(Records from a collection)
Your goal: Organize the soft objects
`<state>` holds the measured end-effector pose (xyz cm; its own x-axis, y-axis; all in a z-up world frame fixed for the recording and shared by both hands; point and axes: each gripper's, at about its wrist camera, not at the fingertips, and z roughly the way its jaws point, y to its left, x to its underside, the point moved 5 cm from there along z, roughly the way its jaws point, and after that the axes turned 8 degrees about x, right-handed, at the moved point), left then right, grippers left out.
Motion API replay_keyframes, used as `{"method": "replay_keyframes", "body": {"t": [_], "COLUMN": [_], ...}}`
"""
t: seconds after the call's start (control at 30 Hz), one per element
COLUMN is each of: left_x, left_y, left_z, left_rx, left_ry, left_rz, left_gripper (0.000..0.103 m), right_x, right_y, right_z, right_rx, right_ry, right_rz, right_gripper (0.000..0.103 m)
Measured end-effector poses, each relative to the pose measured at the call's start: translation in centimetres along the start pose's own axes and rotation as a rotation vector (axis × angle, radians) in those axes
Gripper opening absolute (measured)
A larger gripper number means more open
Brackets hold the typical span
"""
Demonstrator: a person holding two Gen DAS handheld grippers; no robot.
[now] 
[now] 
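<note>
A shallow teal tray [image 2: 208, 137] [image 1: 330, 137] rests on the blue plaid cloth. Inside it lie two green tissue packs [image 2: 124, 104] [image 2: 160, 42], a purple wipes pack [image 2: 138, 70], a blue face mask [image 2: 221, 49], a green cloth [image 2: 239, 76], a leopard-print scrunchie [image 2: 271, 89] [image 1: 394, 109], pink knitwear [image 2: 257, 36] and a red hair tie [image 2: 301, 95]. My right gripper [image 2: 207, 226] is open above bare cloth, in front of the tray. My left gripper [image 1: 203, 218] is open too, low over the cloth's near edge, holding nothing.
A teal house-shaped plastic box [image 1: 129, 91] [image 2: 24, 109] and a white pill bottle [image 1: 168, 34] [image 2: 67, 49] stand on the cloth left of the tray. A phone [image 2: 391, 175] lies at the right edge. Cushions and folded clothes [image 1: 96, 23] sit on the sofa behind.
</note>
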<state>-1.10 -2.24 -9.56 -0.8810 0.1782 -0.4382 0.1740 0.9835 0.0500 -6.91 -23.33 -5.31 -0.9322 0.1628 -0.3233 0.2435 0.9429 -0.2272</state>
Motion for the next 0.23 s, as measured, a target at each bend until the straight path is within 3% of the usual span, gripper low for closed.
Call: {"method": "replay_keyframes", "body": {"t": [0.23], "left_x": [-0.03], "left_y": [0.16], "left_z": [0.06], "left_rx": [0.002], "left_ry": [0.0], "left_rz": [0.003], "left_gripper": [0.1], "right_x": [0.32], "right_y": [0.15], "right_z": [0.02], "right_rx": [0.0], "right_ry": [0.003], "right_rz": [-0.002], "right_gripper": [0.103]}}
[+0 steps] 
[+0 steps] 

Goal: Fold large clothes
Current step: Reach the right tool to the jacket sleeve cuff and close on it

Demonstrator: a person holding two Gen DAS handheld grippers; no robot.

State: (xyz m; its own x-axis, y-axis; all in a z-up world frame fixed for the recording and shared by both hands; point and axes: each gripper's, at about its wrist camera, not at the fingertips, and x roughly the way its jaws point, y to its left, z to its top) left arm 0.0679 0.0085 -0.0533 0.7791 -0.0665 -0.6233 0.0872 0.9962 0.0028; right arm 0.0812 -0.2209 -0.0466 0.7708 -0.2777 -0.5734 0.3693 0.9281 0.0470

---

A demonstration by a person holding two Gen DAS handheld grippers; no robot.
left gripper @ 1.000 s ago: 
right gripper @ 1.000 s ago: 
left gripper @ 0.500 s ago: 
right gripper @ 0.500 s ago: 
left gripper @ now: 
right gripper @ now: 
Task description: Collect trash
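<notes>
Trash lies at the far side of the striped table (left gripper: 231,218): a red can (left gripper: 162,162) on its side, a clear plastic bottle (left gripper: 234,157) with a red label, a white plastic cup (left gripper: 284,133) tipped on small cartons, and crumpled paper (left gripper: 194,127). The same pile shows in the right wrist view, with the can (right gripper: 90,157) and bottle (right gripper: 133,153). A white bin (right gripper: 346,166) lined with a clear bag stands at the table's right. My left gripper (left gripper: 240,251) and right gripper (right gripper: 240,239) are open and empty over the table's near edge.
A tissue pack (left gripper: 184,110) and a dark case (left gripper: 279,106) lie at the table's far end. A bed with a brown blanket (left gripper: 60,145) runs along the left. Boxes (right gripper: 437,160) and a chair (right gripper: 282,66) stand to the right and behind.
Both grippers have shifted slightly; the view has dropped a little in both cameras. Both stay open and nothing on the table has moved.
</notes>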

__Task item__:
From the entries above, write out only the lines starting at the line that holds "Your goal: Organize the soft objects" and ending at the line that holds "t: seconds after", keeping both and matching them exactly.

__Answer below__:
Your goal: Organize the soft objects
`<state>` holds the measured end-effector pose (xyz cm; its own x-axis, y-axis; all in a z-up world frame fixed for the recording and shared by both hands; point and axes: each gripper's, at about its wrist camera, not at the fingertips, and z roughly the way its jaws point, y to its left, x to its underside, the point moved 5 cm from there along z, roughly the way its jaws point, and after that the axes turned 8 degrees about x, right-handed, at the moved point), left then right, grippers left out.
Motion API replay_keyframes, used as `{"method": "replay_keyframes", "body": {"t": [_], "COLUMN": [_], ...}}`
"""
t: seconds after the call's start (control at 30 Hz), one per element

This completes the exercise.